What kind of parallel computers or clusters are needed to use PETSc?

PETSc can be used with any kind of parallel system that supports MPI. BUT for any decent performance one needs

a fast, low-latency interconnect; any ethernet, even 10 gigE simply cannot provide the needed performance.
high per-CPU memory performance. Each CPU (core in dual core systems) needs to have its own memory bandwith of roughly 2 or more gigabytes. For example, standard dual processor "PC's" will not provide better performance when the second processor is used, that is, you will not see speed-up when you using the second processor. This is because the speed of sparse matrix computations is almost totally determined by the speed of the memory, not the speed of the CPU.

What kind of license is PETSc released under?

See the copyright notice.

Why is PETSc programmed in C, instead of Fortran or C++?

C enables us to build data structures for storing sparse matrices, solver information, etc. in ways that Fortran simply does not allow. ANSI C is a complete standard that all modern C compilers support. The language is identical on all machines.
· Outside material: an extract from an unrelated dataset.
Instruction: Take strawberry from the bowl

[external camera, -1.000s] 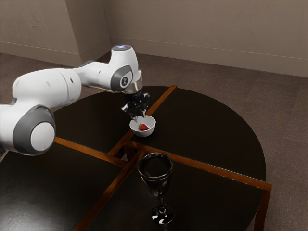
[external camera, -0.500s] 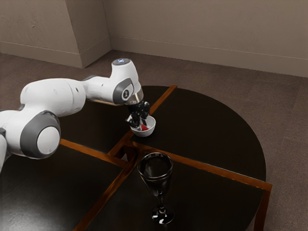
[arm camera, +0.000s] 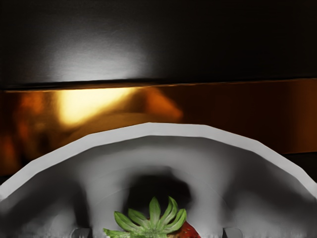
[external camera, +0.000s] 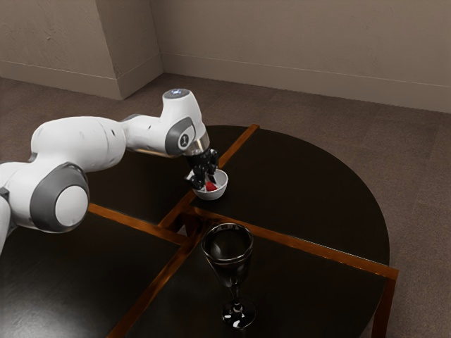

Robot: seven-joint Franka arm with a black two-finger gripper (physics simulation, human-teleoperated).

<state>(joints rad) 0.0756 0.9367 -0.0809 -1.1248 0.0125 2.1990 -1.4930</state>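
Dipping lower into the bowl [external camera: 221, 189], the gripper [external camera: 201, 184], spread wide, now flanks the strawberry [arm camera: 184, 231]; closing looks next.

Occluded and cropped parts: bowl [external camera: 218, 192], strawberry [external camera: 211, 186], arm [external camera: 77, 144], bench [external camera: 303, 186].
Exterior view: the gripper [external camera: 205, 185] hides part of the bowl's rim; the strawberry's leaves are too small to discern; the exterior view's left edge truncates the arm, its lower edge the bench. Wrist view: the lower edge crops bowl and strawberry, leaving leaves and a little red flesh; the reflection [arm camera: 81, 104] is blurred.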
C++ is still evolving and compilers on different machines are not identical. Using C function pointers to provide data encapsulation and polymorphism allows us to get many of the advantages of C++ without using such a large and more complicated language. It would be natural and reasonable to have coded PETSc in C++; we opted to use C instead.

Does all the PETSc error checking and logging reduce PETSc's efficiency?

No,

How do such a small group of people manage to write and maintain such a large and marvelous package as PETSc?
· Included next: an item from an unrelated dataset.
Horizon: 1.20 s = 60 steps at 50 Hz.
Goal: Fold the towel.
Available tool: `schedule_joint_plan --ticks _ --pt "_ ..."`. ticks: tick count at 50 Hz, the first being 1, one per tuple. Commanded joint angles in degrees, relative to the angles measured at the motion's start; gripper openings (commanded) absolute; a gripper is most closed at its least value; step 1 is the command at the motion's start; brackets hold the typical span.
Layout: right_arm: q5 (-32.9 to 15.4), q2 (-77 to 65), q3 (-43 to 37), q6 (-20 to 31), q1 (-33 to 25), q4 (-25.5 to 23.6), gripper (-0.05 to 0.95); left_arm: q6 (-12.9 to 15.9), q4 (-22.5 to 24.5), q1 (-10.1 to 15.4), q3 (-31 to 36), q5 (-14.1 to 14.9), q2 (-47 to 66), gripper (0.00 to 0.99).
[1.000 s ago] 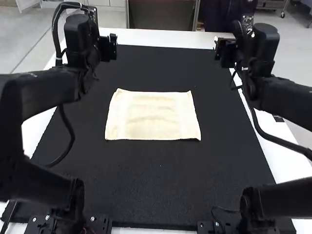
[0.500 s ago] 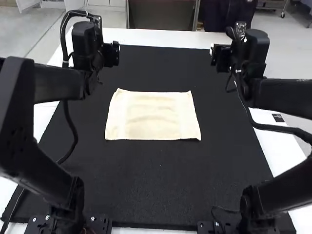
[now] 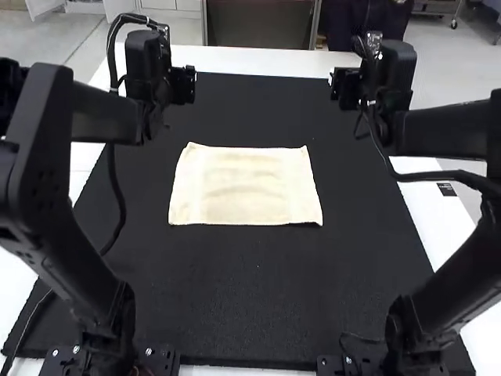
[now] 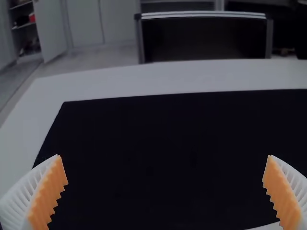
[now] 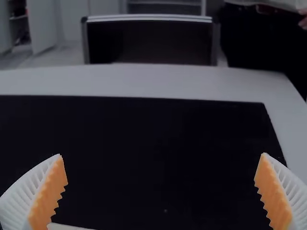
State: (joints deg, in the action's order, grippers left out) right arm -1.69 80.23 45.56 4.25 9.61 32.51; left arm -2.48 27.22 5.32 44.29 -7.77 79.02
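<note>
High view: the cream towel (image 3: 244, 188) lies flat near the middle of a black mat (image 3: 258, 290), its four corners exposed and faint creases running across its centre. Whether it is a single layer cannot be told. The left claw (image 3: 184, 84) and the right claw (image 3: 344, 83) stand beyond its far corners, one toward each side, well apart from each other and from the cloth.

Left wrist view: the left claw (image 4: 164, 156) is wide open and empty, its orange pads (image 4: 50, 194) facing each other. The mat's far left corner appears between and beyond them, with a pale sliver of the towel.

Right wrist view: the right claw (image 5: 162, 155) is likewise spread wide and empty. The mat's far right corner appears here, with a small light fleck (image 5: 165, 211) on the dark surface.

Surroundings: a white bench (image 3: 266, 59) borders the mat. The left arm (image 3: 55, 172) and its looping cable (image 3: 118, 200) hide parts of the mat's left edge; the right arm (image 3: 446, 131) covers part of the bench at right, near a small black label (image 3: 446, 189).
</note>
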Motion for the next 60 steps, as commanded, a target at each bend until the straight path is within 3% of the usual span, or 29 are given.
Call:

a) We work very efficiently.

We use Emacs for all editing; the etags feature makes navigating and changing our source code very easy.
Our manual pages are generated automatically from formatted comments in the code, thus alleviating the need for creating and maintaining manual pages.
We employ automatic nightly tests of PETSc on several different machine architectures. This process helps us to discover problems the day after we have introduced them rather than weeks or months later.

b) We are very careful in our design (and are constantly revising our design) to make the package easy to use, write, and maintain.
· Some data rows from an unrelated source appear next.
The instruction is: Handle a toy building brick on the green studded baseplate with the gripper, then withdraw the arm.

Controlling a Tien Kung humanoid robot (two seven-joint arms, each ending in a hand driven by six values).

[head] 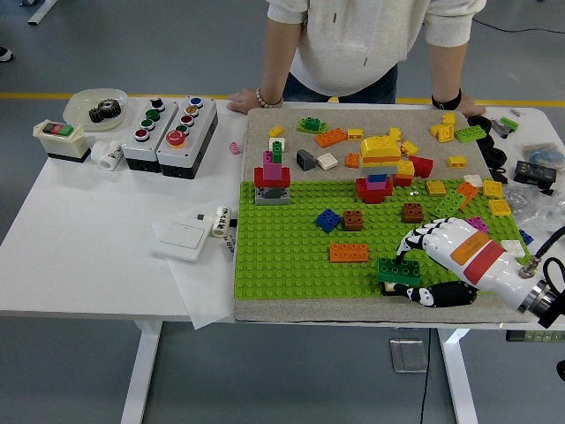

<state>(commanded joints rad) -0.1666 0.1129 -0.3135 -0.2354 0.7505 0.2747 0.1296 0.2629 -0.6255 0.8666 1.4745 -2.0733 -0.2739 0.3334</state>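
Observation:
A dark green brick [397,271] sits near the front edge of the green studded baseplate [291,256]. My right hand [415,269] comes in from the lower right, its white fingers [413,244] curled over the brick's top and the thumb [433,294] below it, so it is shut on the brick. An orange brick [349,253] lies just to the left. Blue [328,220] and brown [353,220] bricks stand further up the plate. My left arm does not show.
A person stands at the far side with both hands [244,101] resting on the table edge. Loose bricks and small stacks [385,155] cover the beige mat [282,124]. Button boxes [169,132], a bowl [95,108] and white cards [184,234] lie at the left.

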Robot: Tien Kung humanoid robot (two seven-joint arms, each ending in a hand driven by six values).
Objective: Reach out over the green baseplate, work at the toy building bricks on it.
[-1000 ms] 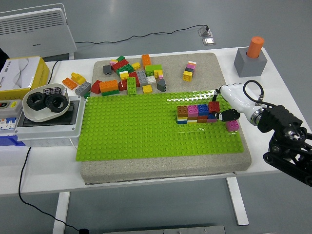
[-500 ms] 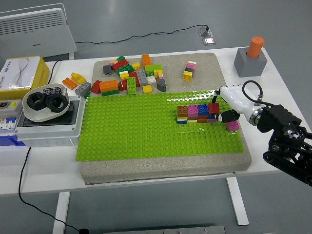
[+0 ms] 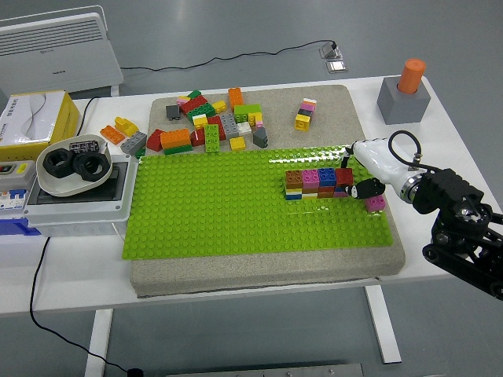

c) We are willing to do the grunt work of going through all the code regularly to make sure that all code conforms to our interface design. We will never keep in a bad design decision simply because changing it will require a lot of editing; we do a lot of editing.

d) We constantly seek out and experiment with new design ideas; we retain the the useful ones and discard the rest. All of these decisions are based on practicality.

e) Function and variable names are chosen to be very consistent throughout the software. Even the rules about capitalization are designed to make it easy to figure out the name of a particular object or routine. Our memories are terrible, so careful consistent naming puts less stress on our limited human RAM.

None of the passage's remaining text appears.